Telecoms-Package Compromise-Amendments ITRE-IMCO 7th-July
 Last Version - July 2nd -
Following analysis of the previous amendements. Most do not change, the modifications made on the others do not change the analysis.
 Amendment H1, Harbour
Allows national regulation authorities and the Commission to fix standards which restrict the run of « lawful applications » and « lawful services » and access and distribution of « lawful content » How a computer or an ISP can determine what is lawful and unlawful ? => Paves the way to filtering and to surveillance computing (know as treacherous computing).
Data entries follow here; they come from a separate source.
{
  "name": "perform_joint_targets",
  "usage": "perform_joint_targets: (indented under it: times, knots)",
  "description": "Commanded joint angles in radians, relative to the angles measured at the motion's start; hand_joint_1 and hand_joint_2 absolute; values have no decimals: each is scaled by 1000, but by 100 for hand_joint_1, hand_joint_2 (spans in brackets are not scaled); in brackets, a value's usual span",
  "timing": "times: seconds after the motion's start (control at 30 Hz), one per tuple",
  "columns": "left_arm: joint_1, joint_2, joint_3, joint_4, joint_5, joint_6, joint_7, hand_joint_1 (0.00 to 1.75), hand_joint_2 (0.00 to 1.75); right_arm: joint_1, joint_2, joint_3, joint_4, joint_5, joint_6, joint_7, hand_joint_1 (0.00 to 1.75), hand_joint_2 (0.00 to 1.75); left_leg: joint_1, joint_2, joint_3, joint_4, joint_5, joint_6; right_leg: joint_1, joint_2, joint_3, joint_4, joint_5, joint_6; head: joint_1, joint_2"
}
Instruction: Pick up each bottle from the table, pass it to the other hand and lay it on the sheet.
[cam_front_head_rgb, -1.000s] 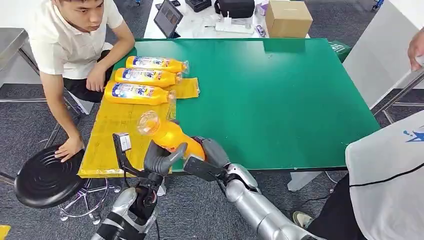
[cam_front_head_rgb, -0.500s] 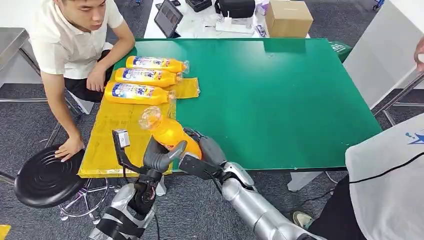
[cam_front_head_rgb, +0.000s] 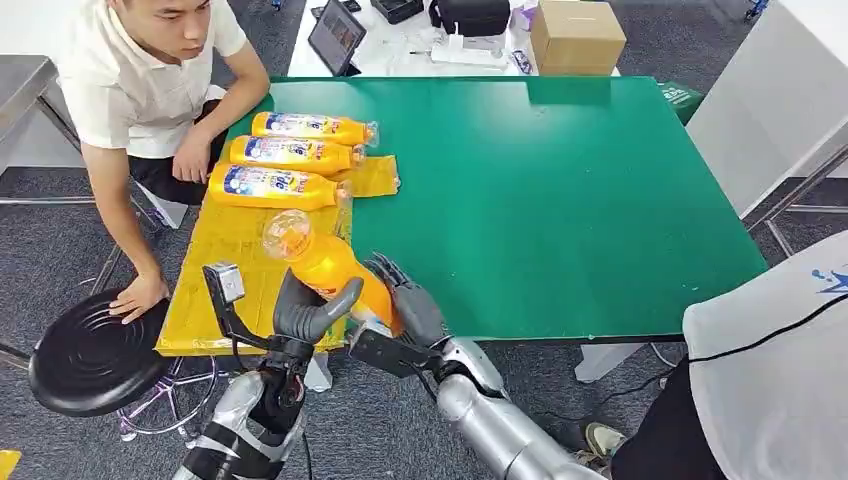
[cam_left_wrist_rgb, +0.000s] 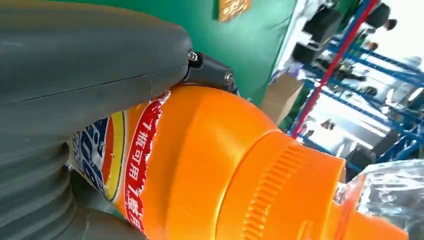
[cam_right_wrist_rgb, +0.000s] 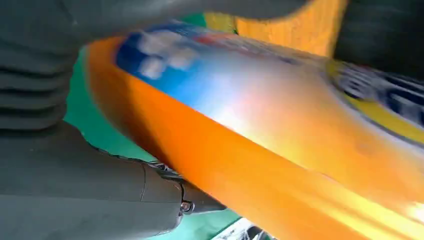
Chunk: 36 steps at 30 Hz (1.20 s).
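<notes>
An orange bottle with a clear wrapped cap hangs tilted over the table's front edge, above the near end of the yellow sheet. My left hand grips its body, thumb across the label; up close the bottle is clamped under that thumb. My right hand is just to the bottle's right, its fingers spread apart beside the base. The blurred bottle lies close against that hand. Three more orange bottles lie side by side at the sheet's far end.
The green table stretches to the right of the sheet. A seated person leans at the table's left, one hand on a black stool. Another person in white stands at the right. A cardboard box sits beyond the table.
The bottle and both hands have shifted left, over the sheet's near end. My right hand's fingers, wrapped around the bottle before, have spread apart, and the left hand now carries it.
</notes>
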Motion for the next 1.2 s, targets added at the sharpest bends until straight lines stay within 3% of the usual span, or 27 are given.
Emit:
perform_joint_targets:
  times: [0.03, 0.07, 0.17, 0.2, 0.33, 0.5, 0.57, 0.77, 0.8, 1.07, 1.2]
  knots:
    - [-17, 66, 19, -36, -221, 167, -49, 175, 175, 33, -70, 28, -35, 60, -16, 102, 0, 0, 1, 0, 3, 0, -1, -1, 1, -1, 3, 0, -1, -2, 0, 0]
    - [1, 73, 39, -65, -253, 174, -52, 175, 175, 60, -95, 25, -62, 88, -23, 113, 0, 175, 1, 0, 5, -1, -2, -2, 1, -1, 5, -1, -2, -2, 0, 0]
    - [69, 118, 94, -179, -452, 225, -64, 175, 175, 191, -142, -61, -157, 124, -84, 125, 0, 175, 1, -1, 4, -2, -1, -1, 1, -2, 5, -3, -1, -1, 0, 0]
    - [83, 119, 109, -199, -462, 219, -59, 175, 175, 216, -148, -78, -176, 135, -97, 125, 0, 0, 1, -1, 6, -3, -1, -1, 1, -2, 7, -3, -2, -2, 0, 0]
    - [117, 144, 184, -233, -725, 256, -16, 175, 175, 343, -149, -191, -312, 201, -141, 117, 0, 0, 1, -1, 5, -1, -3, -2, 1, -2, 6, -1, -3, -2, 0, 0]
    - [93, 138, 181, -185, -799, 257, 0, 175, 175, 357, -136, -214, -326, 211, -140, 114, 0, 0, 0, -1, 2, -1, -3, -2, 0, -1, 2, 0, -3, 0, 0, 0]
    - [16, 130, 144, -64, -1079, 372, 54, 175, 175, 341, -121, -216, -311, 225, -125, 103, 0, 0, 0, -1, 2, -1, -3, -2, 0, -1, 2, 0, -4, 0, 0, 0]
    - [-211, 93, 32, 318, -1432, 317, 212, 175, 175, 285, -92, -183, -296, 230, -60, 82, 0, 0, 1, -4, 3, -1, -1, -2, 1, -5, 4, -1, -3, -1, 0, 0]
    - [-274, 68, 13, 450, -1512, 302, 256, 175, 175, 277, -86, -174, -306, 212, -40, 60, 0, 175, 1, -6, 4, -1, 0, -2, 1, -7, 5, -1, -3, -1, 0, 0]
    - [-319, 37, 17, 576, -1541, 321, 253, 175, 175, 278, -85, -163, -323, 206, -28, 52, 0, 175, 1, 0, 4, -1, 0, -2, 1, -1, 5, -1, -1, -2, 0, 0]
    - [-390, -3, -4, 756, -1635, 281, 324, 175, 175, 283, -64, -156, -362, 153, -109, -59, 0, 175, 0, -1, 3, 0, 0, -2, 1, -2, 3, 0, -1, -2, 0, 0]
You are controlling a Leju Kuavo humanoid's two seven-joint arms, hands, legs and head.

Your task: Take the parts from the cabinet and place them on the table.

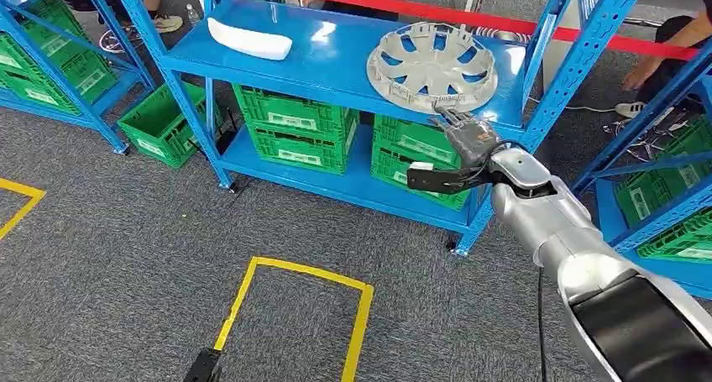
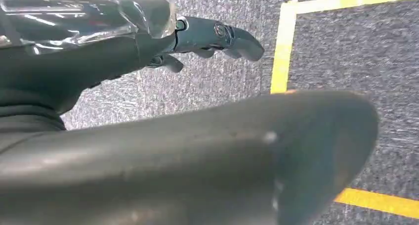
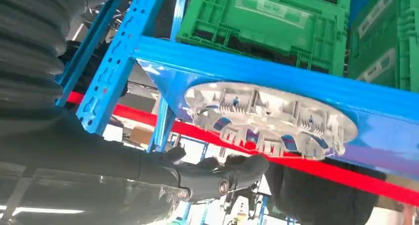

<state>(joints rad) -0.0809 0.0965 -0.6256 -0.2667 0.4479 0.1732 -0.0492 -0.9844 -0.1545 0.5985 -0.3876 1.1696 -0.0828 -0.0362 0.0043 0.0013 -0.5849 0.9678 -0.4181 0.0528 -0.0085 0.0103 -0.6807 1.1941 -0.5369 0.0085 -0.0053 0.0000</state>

Article 1 – point 13 xx amending Directive 2002/22/EC Article 22 – paragraph 3 A national regulatory authority may issue guidelines setting minimum quality of service requirements, and, if appropriate, take other measures, in order to prevent degradation of services and slowing of traffic over networks, and to ensure that the ability of users to access or distribute lawful content or to run lawful applications and services of their choice is not unreasonably restricted. Those guidelines or measures shall take due account of any standards issued under article 17 of Directive 2002/121EC (Framework directive). The Commission may having examined such guidelines or measures and consulted [XXX], adopt technical implementing measures in that regards if it considers that the guidelines or measures may create barrier to the internal market. Theses measures designed to amend non-essential elements of this directive by supplementing it, shall be adopted in accordance with the regulatory procedure with scrutinity referred to in article 37(2).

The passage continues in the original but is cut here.